Although most South Africans still consider their tap water safe to drink, their confidence in water services is waning
Rand Water said a closed valve was not part of the water outage that has left many Johannesburg residents’ taps running dry for 12 days.
The bulk water supplier said its technical teams discovered that one of its valves had been closed, restricting water supply into the system.
The valve has since been opened and Rand Water said it will investigate why the valve was closed.
“The closed valve was, however, not the cause of the water outage which was due to an incident at the Eikenhof pump station,” Johannesburg Water said in a statement on Wednesday.
Residents in Johannesburg have been without water since 3 March after City Power reported three separate power outages that affected Rand Water’s Eikenhof pump station.
Ward 102 councillor Luncida Harman said even though the valve has been opened, “the taps are still dry”.
Eikenhof supplies water to systems in Soweto, Randburg, Roodepoort, as well as south and central Johannesburg.
Johannesburg Water said although the opening of the valve did assist with building a bit of capacity into the Linden 1 and Linden 2 reservoirs, “the Kensington B reservoir and tower and Blairgowrie reservoir are still critically low to empty”.
Johannesburg mayor Kabelo Gwamanda, who met city councillors this week, told residents that an investigation into the water crisis is under way.
“The reason is yet to be determined because there is an investigation that is under way.
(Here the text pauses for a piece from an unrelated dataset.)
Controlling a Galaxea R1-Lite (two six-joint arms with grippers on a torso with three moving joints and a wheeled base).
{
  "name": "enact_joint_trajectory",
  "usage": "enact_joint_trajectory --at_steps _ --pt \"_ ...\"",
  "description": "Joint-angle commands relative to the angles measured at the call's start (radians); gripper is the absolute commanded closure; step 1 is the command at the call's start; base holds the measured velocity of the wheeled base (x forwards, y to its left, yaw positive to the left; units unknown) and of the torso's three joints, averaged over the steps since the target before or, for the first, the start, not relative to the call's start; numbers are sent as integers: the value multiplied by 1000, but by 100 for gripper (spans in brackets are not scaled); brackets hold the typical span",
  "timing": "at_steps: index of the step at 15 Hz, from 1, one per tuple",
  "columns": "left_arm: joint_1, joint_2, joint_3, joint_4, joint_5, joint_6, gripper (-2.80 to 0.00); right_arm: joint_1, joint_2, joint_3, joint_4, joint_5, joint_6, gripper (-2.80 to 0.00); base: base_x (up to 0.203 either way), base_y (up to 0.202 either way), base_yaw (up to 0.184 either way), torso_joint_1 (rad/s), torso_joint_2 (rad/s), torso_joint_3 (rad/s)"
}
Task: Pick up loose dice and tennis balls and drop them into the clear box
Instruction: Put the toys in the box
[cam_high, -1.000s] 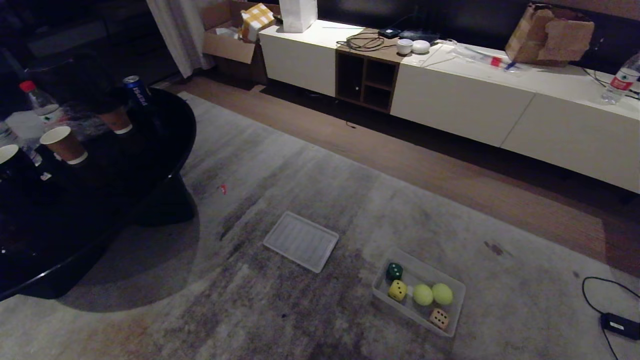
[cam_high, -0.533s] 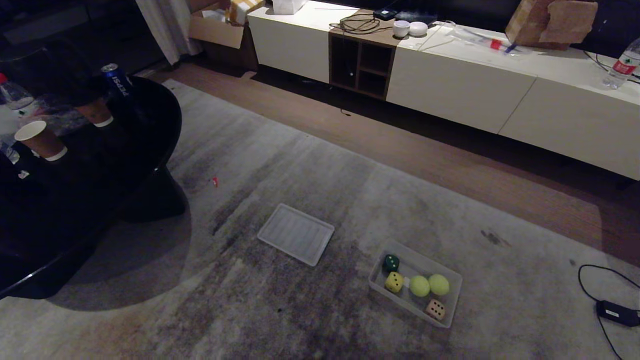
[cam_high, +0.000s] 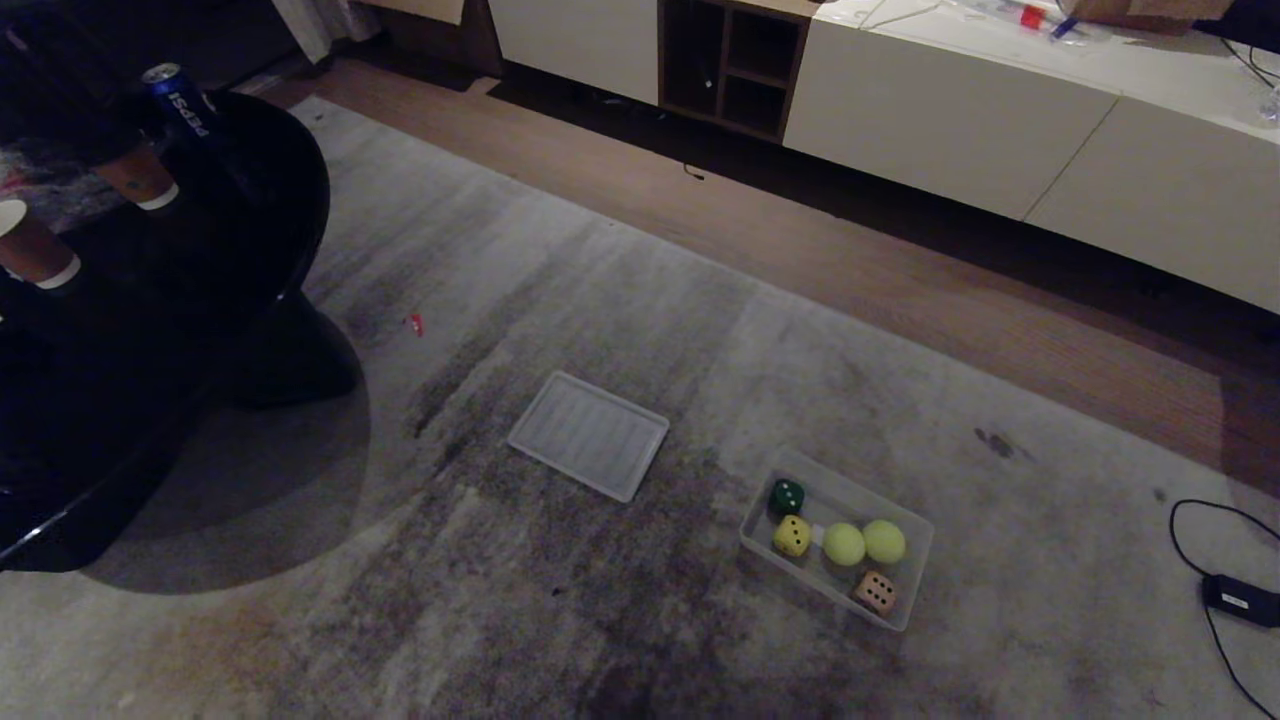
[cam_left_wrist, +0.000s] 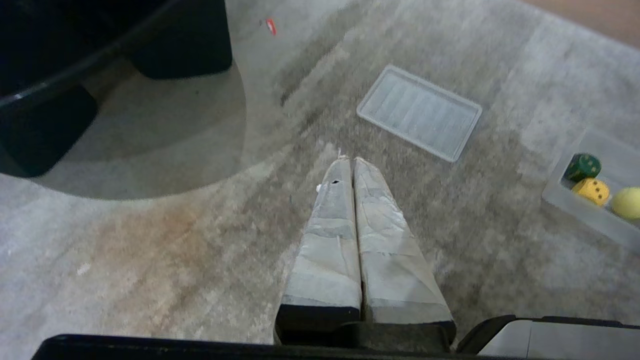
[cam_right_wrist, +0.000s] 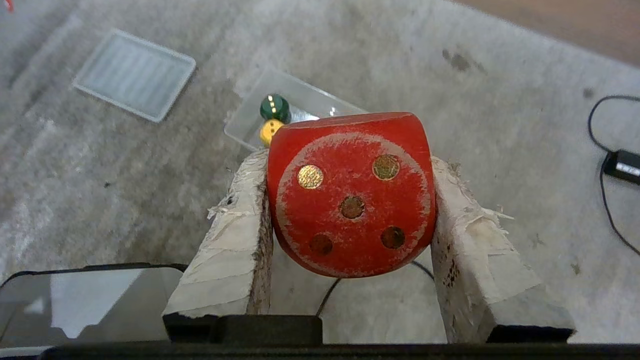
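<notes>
My right gripper (cam_right_wrist: 347, 162) is shut on a red die (cam_right_wrist: 350, 195) with gold pips, held above the carpet. Beyond it in the right wrist view lies the clear box (cam_right_wrist: 300, 97). In the head view the clear box (cam_high: 905, 620) sits on the carpet at lower right. It holds a dark green die (cam_high: 787, 496), a yellow die (cam_high: 792, 535), a tan die (cam_high: 875, 592) and two tennis balls (cam_high: 844, 544) (cam_high: 884, 540). The left gripper (cam_left_wrist: 350, 160) is shut and empty over bare carpet. Neither arm shows in the head view.
A flat ribbed clear panel (cam_high: 589, 435) lies on the carpet left of the box. A black round table (cam_high: 230, 280) with paper cups and a can stands at the left. A long white cabinet (cam_high: 1000, 130) runs along the back. A cable with an adapter (cam_high: 1240, 600) lies at the right.
The head view has tipped downward, so the whole scene has slid up in the picture. The box, its contents and the panel have kept their places on the carpet.
</notes>
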Motion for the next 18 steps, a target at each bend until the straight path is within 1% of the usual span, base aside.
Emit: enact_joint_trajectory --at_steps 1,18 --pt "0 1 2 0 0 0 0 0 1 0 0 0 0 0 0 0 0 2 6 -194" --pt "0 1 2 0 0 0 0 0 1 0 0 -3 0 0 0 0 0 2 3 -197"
That only covers two areas that were affected the longest,” Gwamanda said in an interview with broadcaster Newzroom Afrika.
Following service delivery protests in Diepkloof, the mayor condemned calls by city residents to boycott rates and taxes. “It is a politically motivated approach to undermine black leadership, to be blunt about it.”
Although some suburbs in the south of Johannesburg have confirmed that the water supply has increased, they are concerned about the poor communication from Johannesburg Water.
“The city needs to communicate and let us know what they plan to do in the long term about the water crisis because we are paying for water yet we don’t have any. This cannot go on,” said a resident from Mondeor in the south of Johannesburg.
Rand Water provides bulk potable water to more than 11 million people in Gauteng, as well as parts of Mpumalanga, the Free State and North West.
Johannesburg residents are not the only ones with a water crisis. Some Durban residents have been without water for 150 days while others have had no piped water to their homes yet they are still being billed by the eThekwini metro.
South Africa’s water crisis has been exacerbated by an increasing population, climate change and failing infrastructure, according to the Helen Suzman Foundation.